Y así supo lo que quería, lo que ya no se atrevía a preguntar: cómo Teresa, a primeros de aquel mes de octubre, extrañada por su silencio, fue personalmente al Monte Carmelo y se enteró de su detención; cómo estuvo un tiempo sin querer ver a nadie, excepto a un primo suyo, madrileño, con el cual entonces salía a menudo; cómo meses después se lo contó todo al propio Luis, en el bar de la Facultad, riéndose y sin dar con las palabras, igual que si se tratara de un chiste viejo y casi olvidado pero sumamente gracioso; cómo aquel mismo invierno se supo, en ciertos medios universitarios, que Teresa se había desembarazado al fin de su virginidad, y cómo al año siguiente terminó brillantemente la carrera, iniciando en seguida una gran amistad con Mari Carmen Bori, en compañía de la cual frecuentaba ahora a ciertos intelectuales que él, Luis Trías, ya no podía soportar; cómo, por cierto, si Manolo había conocido a los Bori, le interesaría saber que terminaron por separarse, y que Mari Carmen vivía ahora con un pintor; y, por último, cómo él mismo, Luis, después de abandonar los estudios y ponerse a trabajar con su padre, vivía al fin en armonía, si no con el país, sí por lo menos consigo mismo, con su poquito de alcohol y sus amistades escogidas, sin echar de menos nada y sin resentimientos para con nadie, despolitizado y olvidado, pero deseando sinceramente más perspicacia y mejor fortuna a las nuevas promociones universitarias…

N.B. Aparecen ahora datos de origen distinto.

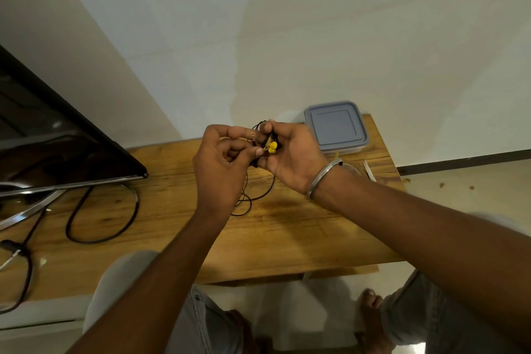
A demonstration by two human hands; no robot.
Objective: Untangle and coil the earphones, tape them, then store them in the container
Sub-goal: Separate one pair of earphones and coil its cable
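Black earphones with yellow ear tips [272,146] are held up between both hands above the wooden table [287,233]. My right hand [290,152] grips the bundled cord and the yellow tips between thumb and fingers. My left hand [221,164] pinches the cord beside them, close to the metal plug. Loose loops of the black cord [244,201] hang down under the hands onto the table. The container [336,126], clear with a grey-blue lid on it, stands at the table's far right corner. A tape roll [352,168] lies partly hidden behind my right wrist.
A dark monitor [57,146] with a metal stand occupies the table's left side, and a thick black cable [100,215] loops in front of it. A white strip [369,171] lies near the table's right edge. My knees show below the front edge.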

– De todos modos fue divertido -dijo para terminar.
Fugazmente de acuerdo con el espíritu de cierto verano, vinculado por un brevísimo instante al vértigo de la seda y la luna, el sombrío rostro del murciano no acusó ninguna de estas noticias, ni siquiera aquellas que hacían referencia a Teresa: se hubiera dicho, pensó Luis Trías, que había venido buscando simplemente una confirmación a lo que ya sabía, y que esta confirmación no podía afectarle para nada, porque siempre, desde el primer momento, desde la primera noche que estuvo aquí con Teresa defendiéndose contra todos a fuerza de embustes y a golpes de chulería, la había llevado escrita en sus ojos sardónicos de una manera cruel e irrevocable.
Manolo se disponía a pagar su cerveza.
– Deja, te invito -dijo Luis Trías-. ¿Te vas ya? Toma una copa y seguiremos hablando…
– Gracias, tengo prisa.
Luis volvió a ponerle la mano en el hombro.
– ¿Qué piensas hacer ahora?
– Ya veré. Adiós.
Y dando media vuelta, con las manos en los bolsillos, el Pijoaparte salió de allí.